Emerging growth company
If an emerging growth company, indicate by check mark if the registrant has elected not to use the extended transition period for complying with any new or revised financial accounting standards provided pursuant to Section 13(a) of the Exchange Act.      o

Item 1.01. Entry into a Material Definitive Agreement.

On September 20, 2019, Raven Industries, Inc. (the “Company”) and certain of its domestic subsidiaries, as guarantors, entered into a Credit Agreement with Bank of America, N. A, as Administrative Agent, Swingline Lender, and L/C Issuer, and Wells Fargo Bank, National Association (the “Credit Agreement”), which provides for a syndicated senior revolving credit facility in an aggregate amount of up to $100,000,000. BofA Securities, Inc., acted as sole lead arranger and sole bookrunner. This new syndicated credit facility replaces the Company’s existing credit agreement, which has been terminated. The Company had no outstanding borrowings under its existing credit agreement prior to termination. In addition, certain of the Company's domestic subsidiaries guarantee the obligations of the Company under the Credit Agreement. From time to time, the Company may be required to cause additional domestic subsidiaries to become guarantors under the Credit Agreement.
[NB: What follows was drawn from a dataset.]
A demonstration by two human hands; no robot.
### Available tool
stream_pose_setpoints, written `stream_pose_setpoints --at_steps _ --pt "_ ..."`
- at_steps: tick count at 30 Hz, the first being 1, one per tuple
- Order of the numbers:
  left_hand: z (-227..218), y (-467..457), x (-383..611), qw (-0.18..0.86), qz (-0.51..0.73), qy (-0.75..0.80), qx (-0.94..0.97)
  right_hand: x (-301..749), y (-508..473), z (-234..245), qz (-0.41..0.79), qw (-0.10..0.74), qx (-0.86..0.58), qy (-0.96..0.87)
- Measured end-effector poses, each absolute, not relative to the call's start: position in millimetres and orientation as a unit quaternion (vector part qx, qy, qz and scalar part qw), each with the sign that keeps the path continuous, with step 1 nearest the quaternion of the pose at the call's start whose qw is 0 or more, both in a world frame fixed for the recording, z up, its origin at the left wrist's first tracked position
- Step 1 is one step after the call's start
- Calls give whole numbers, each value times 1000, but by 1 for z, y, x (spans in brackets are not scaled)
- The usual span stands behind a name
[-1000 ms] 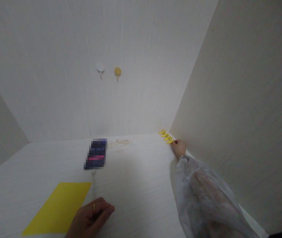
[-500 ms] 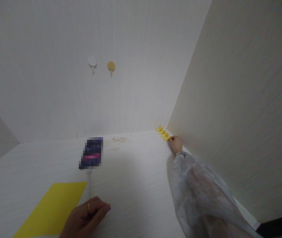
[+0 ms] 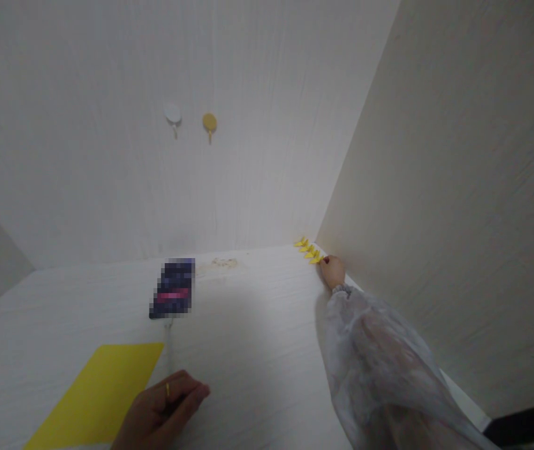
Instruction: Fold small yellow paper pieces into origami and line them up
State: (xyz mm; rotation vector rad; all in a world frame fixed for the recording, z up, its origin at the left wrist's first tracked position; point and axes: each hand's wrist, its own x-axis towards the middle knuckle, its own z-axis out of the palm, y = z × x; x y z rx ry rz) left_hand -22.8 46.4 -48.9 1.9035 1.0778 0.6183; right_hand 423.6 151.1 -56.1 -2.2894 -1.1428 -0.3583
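Observation:
At the back right corner of the white surface, a row of several small, pointed yellow folded paper pieces [image 3: 305,246] slants toward me. My right hand [image 3: 333,272] reaches to the near end of that row, thumb and finger pinched on the nearest folded paper piece [image 3: 316,259]; its fingertips partly cover it. A translucent sleeve covers my right forearm. Low in the view is my left hand [image 3: 164,406], with a ring on one finger, thumb and fingers pressed together and nothing visible between them. A flat yellow paper sheet [image 3: 93,394] lies beside and partly behind it.
A phone-like device with a blurred screen [image 3: 173,287] and a cable [image 3: 169,350] lie toward the back. White walls enclose the surface. One white hook [image 3: 173,114] and one gold hook [image 3: 209,122] are on the back wall. Something black [image 3: 529,428] shows at lower right.

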Motion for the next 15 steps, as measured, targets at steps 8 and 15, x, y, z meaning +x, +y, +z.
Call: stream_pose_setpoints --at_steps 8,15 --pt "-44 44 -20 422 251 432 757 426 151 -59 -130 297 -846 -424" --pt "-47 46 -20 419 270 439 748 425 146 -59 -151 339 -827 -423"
Loans made under this Credit Agreement mature on September 20, 2022. The loan proceeds will be utilized by the Company for strategic business purposes and for working capital needs. Interest and fees on each loan are payable at variable rates calculated as specified in the Credit Agreement, based on the ratio of funded indebtedness to EBITDA on the last day of any fiscal quarter. The Credit Agreement also permits the issuance of letters of credit and swingline loans.

The Credit Agreement contains customary covenants, including covenants relating to financial reporting and notifications, payment of obligations, and compliance with applicable laws. There also are financial covenants that require the Company to maintain a ratio of EBITDA to interest expense for any period of four consecutive fiscal quarters ending on the last day of any fiscal quarter of not less than 3.5 to 1.0, and a ratio of funded indebtedness to EBITDA on the last day of any fiscal quarter of not greater than 3.5 to 1.0.

The Credit Agreement also imposes certain customary limitations and requirements on the Company with respect to the incurrence of indebtedness and liens, investments, mergers, acquisitions and dispositions of assets. Amounts due under the Credit Agreement may be accelerated upon an event of default, as described in the Credit Agreement, such as breach of a representation, covenant or agreement of the Company or the occurrence of bankruptcy, if not otherwise waived or cured.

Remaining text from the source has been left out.